If Thurston County held these negotiations in open public meetings, taxpayers could decide whether either side isn’t acting in good faith.
Unfortunately, state and local governments have interpreted Washington’s Open Public Meetings Act to exclude negotiations with public sector unions. So the secrecy shrouding Thurston County’s efforts to open the new jail are repeated in similar situations all across the state.
The public is also shut out of the statewide labor contract talks now occurring between Gov. Jay Inslee and state workers. When those talks continue June 24, they will take place behind closed doors.
Union members, managers and the public would all benefit from observing the proceedings firsthand, without any filter.
Open public meeting laws in many other states require collective bargaining sessions to be held in public. States like Georgia, Minnesota, Florida, Kansas, Mississippi, Montana, Tennessee, Texas and Oregon all require some degree of public access to negotiations.

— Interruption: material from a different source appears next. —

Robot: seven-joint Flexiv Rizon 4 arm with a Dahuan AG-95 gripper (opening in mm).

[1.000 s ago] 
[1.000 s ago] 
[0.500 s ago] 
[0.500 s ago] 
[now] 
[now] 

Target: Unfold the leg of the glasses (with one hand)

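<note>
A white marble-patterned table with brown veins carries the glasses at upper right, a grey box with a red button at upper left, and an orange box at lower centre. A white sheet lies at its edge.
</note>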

According to testimony early this year on a state Senate bill that would have required public employee bargaining sessions to be open meetings, Oregon schools have negotiated in public for 15 years. Some states allow government negotiators to strategize in private sessions, but require actual bargaining sessions to be open to the public.
Those opposed to opening up the process fear that it would change the dynamic at the bargaining table. Instead of a safe place for frank discussions, individuals might see an opportunity to grandstand or pander for public support if sessions, rather than engage in serious negotiations.
That may be so, but after four years of bleeding tax dollars and unkept promises to open the jail, Thurston County taxpayers deserve to know more about what’s making this take so long.